Content starts
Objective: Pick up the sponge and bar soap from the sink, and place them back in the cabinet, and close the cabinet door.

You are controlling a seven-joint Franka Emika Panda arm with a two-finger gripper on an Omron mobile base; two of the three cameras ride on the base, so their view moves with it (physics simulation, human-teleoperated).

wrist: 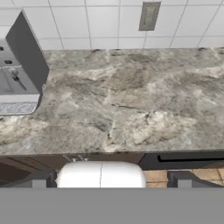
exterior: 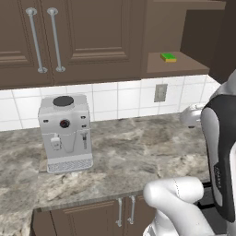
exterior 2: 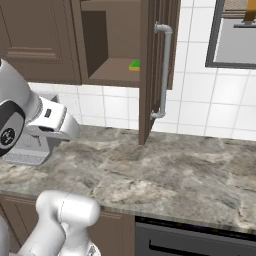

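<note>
no text or labels can be read.

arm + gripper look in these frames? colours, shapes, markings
The arm has glossy white rounded shells; one link carries a black panel with small white lettering, too small to read. The gripper has two blocky dark grey finger tips. No cables visible.

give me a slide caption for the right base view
Sponge on the shelf of the open cabinet, its door swung out above the marbled counter.
</note>
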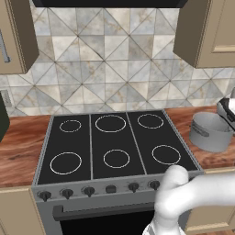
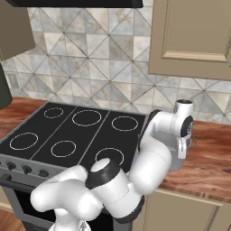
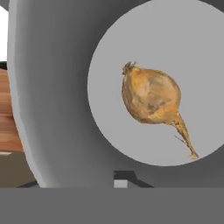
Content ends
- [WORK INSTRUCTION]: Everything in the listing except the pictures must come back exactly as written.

- [ANSWER BOX]:
Objective: Pick up the sponge and bar soap from the sink, and place them back in the cabinet, and close the cabinet door.

You are controlling a seven-joint Franka Emika Panda arm with a two-finger gripper on an Omron mobile base; two of the three cameras ride on the base, so their view moves with it (physics simulation, human-teleoperated).

wrist: 
exterior: 
exterior 2: 

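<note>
no text or labels can be read.

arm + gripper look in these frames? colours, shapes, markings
The arm has glossy white rounded shells; one link carries a black panel with small white lettering, too small to read. The gripper has two blocky dark grey finger tips. No cables visible.

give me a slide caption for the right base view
Sponge on the shelf of the open cabinet, its door swung out above the marbled counter.
</note>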

This answer is finished.